### [What to work on]
Copy out all lines from the material that contain the string "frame".
------ Collected data ------
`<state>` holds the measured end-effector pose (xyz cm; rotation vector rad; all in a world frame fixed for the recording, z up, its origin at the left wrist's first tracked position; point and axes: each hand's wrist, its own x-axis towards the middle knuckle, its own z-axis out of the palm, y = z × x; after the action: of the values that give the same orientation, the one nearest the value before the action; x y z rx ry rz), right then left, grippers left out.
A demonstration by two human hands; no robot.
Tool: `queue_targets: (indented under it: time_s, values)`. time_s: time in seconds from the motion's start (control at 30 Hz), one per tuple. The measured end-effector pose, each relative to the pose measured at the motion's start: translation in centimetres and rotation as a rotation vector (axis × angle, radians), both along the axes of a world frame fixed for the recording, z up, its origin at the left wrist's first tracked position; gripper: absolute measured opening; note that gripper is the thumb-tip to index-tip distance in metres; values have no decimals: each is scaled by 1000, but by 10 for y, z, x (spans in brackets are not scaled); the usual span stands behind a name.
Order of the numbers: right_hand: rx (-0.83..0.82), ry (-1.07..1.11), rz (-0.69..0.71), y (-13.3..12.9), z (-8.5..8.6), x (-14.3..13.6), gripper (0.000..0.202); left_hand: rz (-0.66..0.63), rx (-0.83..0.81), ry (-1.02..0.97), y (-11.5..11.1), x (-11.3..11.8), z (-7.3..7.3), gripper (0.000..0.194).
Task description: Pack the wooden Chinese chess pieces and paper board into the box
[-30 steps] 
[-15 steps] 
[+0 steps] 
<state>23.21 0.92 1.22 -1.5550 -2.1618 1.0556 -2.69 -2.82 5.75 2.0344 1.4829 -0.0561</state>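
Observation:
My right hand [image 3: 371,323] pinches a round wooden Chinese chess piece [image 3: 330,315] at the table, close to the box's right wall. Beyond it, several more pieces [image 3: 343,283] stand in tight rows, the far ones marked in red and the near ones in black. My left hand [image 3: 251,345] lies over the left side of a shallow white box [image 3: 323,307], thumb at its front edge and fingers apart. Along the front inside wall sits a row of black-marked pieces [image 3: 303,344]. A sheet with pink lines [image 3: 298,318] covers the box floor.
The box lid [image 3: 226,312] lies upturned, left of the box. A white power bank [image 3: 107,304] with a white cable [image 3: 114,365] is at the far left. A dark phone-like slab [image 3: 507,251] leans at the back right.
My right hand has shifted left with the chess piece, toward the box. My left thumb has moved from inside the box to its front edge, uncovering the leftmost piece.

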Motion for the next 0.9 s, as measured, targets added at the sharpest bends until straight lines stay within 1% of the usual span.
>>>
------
### [Response below]
`<state>` holds the measured end-effector pose (xyz cm; rotation vector rad; all in a world frame fixed for the recording, z up, its origin at the left wrist's first tracked position; point and axes: each hand's wrist, its own x-axis towards the middle knuckle, its own z-axis out of the palm, y = z × x; after the action: of the values that give the same orientation, the one nearest the value before the action; x y z rx ry rz), right then left, grippers left out.
Tool: `queue_targets: (indented under it: time_s, values)`. time_s: time in seconds from the motion's start (control at 30 Hz), one per tuple. The measured end-effector pose, each relative to the pose measured at the motion's start: translation in centimetres and rotation as a rotation vector (axis × angle, radians), both along the axes of a world frame fixed for the recording, z up, its origin at the left wrist's first tracked position; gripper: absolute measured opening; note that gripper is the thumb-tip to index-tip distance in metres; values have no decimals: each is scaled by 1000, but by 10 for y, z, x (spans in brackets are not scaled); the usual span stands behind a name.

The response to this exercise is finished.